The devs also get off the hook. New ones dont know where to write the tests, or have to learn Ruby (replace Ruby with whatever the script is). Old devs can sweep them under the carpet and when it gets to release time ignore the fact that 10% of the tests are still broken… because the didn’t have time to maintain them 3 fridays ago at 18:45, just before they went to a party. The party where they zapped 1% of their brain cells including the ones that were remembering what they should have done at 18:49. Still they had a good time, the evening raised their morale, started a great weekend ready for the next week and besides, they had no intention of boarding the ship.

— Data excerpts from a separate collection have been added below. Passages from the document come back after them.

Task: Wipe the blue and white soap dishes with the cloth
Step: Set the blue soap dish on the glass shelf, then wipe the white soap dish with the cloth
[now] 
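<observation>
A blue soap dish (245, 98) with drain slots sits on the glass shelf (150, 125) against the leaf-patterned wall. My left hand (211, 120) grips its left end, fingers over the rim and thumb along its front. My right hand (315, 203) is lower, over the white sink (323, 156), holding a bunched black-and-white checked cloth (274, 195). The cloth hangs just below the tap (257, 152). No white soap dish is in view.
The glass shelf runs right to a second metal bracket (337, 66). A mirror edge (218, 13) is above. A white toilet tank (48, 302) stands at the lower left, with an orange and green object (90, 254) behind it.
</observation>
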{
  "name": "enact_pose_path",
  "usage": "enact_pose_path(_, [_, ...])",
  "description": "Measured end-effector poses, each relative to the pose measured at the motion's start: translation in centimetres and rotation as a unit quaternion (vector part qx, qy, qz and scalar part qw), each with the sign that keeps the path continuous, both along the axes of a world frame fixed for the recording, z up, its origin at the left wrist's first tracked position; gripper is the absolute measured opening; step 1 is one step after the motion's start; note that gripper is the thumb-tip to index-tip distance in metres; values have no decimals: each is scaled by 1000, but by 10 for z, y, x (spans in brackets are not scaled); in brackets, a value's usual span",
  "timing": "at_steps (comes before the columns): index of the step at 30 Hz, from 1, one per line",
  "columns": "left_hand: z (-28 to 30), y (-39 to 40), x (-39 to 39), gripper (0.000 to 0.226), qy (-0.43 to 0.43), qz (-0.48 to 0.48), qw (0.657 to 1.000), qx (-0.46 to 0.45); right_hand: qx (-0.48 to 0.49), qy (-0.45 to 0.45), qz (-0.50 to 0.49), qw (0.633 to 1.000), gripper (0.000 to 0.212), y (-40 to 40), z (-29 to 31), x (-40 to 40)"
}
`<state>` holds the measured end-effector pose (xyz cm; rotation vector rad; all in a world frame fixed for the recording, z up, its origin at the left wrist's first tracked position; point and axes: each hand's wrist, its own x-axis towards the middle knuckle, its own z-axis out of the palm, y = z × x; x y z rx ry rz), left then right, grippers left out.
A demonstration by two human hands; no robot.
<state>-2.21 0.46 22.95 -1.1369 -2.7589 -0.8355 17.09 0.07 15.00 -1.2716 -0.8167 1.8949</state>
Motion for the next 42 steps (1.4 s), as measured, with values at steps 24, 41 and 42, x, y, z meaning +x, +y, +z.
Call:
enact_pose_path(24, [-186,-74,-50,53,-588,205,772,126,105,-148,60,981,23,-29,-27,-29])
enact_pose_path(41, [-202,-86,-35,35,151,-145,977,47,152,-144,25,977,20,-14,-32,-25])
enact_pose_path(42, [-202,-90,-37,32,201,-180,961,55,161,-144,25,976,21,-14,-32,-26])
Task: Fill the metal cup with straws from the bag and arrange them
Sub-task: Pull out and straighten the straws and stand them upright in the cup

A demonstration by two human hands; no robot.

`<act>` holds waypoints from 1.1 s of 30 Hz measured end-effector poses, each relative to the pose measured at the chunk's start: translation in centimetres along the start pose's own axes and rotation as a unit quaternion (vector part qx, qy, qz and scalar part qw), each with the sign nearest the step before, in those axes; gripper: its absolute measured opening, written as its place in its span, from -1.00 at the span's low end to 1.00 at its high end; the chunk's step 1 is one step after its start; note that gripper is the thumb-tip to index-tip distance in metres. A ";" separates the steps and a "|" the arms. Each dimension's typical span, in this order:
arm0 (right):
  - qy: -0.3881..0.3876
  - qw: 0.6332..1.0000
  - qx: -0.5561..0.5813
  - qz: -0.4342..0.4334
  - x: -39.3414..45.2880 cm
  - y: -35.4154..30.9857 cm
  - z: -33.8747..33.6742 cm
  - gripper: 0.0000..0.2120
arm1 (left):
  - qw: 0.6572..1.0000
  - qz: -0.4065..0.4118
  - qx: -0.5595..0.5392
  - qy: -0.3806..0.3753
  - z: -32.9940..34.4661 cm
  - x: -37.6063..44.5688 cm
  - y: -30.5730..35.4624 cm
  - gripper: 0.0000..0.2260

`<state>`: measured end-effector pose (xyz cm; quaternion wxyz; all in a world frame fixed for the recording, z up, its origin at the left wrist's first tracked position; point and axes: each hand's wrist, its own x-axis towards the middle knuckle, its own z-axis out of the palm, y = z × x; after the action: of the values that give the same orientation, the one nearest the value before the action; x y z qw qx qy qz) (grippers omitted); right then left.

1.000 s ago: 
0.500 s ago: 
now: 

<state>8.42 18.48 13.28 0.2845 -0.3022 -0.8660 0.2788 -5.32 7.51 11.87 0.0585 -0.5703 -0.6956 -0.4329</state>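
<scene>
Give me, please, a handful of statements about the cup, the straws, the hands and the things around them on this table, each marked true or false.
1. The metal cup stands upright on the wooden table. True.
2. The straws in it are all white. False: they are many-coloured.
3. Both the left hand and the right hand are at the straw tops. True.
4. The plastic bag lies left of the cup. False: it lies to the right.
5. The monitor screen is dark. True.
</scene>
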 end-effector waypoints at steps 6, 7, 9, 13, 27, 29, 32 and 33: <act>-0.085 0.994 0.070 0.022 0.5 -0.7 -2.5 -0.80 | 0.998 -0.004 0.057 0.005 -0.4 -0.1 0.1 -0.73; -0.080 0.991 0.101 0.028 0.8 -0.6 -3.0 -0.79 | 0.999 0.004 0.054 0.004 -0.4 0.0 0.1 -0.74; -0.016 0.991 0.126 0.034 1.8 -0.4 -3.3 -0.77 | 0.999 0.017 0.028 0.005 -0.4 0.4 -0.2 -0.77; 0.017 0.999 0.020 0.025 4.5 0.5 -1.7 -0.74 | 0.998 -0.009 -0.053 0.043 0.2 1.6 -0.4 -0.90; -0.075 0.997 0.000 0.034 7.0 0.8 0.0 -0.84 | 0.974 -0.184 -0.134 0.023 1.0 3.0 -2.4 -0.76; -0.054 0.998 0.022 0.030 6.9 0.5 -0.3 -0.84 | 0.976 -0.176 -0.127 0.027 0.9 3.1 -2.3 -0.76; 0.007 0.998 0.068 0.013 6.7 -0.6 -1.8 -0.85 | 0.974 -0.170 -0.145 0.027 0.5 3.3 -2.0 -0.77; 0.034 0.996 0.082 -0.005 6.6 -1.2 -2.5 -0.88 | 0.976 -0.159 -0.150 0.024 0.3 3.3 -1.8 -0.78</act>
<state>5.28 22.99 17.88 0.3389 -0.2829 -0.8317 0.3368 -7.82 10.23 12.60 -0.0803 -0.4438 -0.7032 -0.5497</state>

So the integration testing here is done as java unit tests. If this was a c++ project they would be c++ unit tests. They are in the bundle where where the code they test is. They are run by “mvn -Pintegration test”. Even the command says what is going to happen. It starts a full instance of the server (now 12s becomes an age), or uses one thats already running and runs the tests. If your in eclipse, they can be run in eclipse, just as another test might, and being OSGi, the new code in the bundle can be redeployed to the running OSGi container. That way the dev creating the bundle can put their tests in their bundle and do integration testing with the same tools they did unit testing. No excuse. “find . -type d -name integration grep src/test “ finds all integration tests, and by omission ships that sink.